Dataset items:
****************************************
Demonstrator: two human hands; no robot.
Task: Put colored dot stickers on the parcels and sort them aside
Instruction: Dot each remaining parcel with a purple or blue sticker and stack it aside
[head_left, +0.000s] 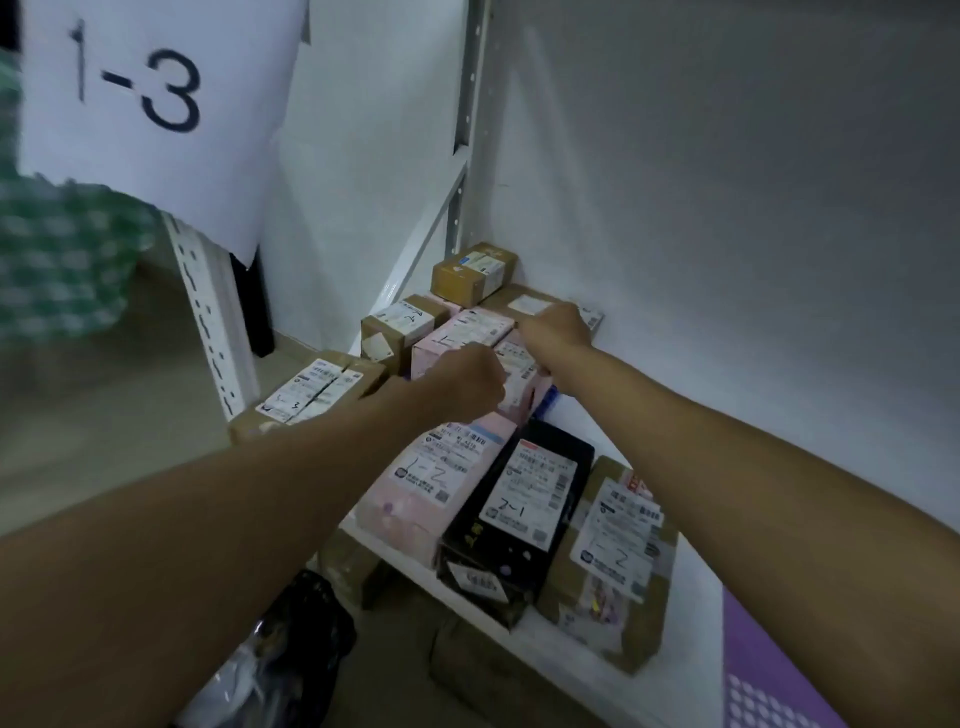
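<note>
Parcels crowd a white shelf (571, 670): a brown box (311, 392) at left, pink boxes (421, 493) and a black box (519, 514) toward the right. The left hand (462, 382) hovers, fingers clenched; the right hand (556, 325) rests among far boxes, its grip unclear. A purple sheet (769, 670) lies at right.

— How many parcels on that shelf?

— 9 that I can make out: 5 brown cardboard boxes (474, 272), 3 pink boxes (423, 488) and 1 black box (519, 519).

— Anything else?

— 2 hands (462, 382) reaching in, 1 paper sign (150, 104) marked "1-3", 1 purple sheet (763, 670). More brown boxes sit underneath; too hidden to count.
</note>
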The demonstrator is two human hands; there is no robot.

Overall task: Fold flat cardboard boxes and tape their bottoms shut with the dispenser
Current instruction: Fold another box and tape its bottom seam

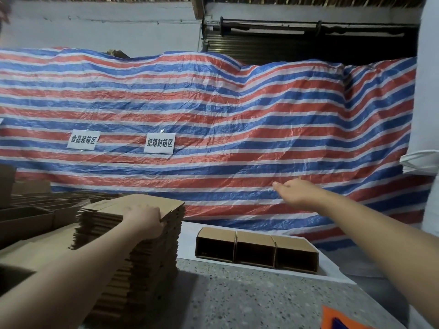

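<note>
The left hand (145, 220) curls its fingers over the near edge of the top sheet on the stack of flat boxes (133, 236), apparently to peel one off for folding. The right hand (294, 191), released and empty with loose fingers, reaches out right of the stack, above three folded boxes (256, 251) lying side by side on the speckled table (237, 300). The dispenser may be the orange object (342, 318) at the table's near right corner, but too little shows.
</note>
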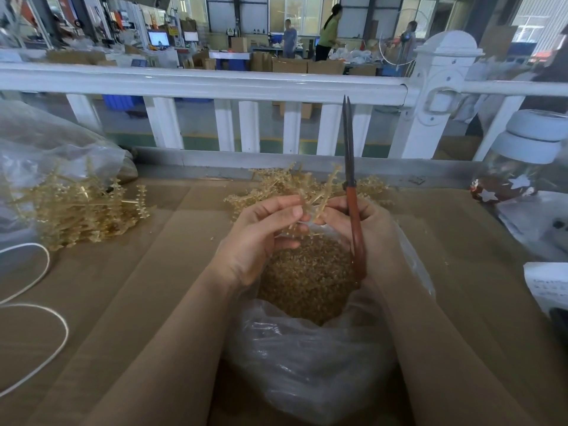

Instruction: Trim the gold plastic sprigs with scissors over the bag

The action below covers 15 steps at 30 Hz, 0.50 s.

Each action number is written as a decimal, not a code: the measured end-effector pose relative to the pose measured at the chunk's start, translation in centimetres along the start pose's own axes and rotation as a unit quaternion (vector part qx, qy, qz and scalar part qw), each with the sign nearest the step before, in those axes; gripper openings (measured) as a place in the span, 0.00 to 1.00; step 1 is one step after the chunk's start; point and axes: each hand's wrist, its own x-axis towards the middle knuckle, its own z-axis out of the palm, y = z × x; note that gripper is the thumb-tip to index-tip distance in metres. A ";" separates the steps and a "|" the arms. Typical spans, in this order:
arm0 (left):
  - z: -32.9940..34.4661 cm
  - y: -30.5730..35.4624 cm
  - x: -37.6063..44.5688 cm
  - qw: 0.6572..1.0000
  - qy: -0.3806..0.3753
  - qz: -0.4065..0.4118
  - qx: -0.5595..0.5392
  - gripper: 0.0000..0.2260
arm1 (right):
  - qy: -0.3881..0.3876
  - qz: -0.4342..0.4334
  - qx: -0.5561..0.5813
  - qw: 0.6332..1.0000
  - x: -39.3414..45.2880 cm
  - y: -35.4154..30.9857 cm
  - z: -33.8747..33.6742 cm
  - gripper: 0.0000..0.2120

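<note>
Gold sprig [319, 195] blurred between fingers [289, 210], scissors [353, 210] handle half-hidden

You have cardboard [129, 272] covering the table. Near its left edge a white cord [46, 339] lies in loose loops. At the right edge stands a glass jar [519, 167] with a white lid and white stars on a red band; just in front of it lie a clear plastic wrapper [534, 222] and, closer to you, a white paper [550, 287] with small print. Along the far edge runs a grey metal strip [215, 162], and behind it a white railing [215, 84] with a thick post [436, 93]. Beyond the railing you see cartons [292, 65], monitors [158, 38] and three people [329, 32] standing at benches.
</note>
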 end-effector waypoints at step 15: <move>0.8 -0.6 0.0 0.974 0.118 0.089 0.172 0.07 | -0.048 -0.077 -0.126 0.988 -0.6 -0.5 0.1 0.09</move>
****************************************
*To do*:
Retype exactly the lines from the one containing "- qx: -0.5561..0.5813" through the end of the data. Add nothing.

*Exercise answer*:
  - qx: -0.5561..0.5813
  - qw: 0.6332..1.0000
  - x: -39.3414..45.2880 cm
  - y: -35.4154..30.9857 cm
  - z: -33.8747..33.6742 cm
  - gripper: 0.0000..0.2120

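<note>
Gold sprig [319, 195] blurred between fingers [289, 210], scissors [353, 210] handle half-hidden

You have cardboard [129, 272] covering the table. Near its left edge a white cord [46, 339] lies in loose loops. At the right edge stands a glass jar [519, 167] with a white lid and white stars on a red band; just in front of it lie a clear plastic wrapper [534, 222] and, closer to you, a white paper [550, 287] with small print. Along the far edge runs a grey metal strip [215, 162], and behind it a white railing [215, 84] with a thick post [436, 93]. Beyond the railing you see cartons [292, 65], monitors [158, 38] and three people [329, 32] standing at benches.
</note>
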 end-effector waypoints at step 15: <move>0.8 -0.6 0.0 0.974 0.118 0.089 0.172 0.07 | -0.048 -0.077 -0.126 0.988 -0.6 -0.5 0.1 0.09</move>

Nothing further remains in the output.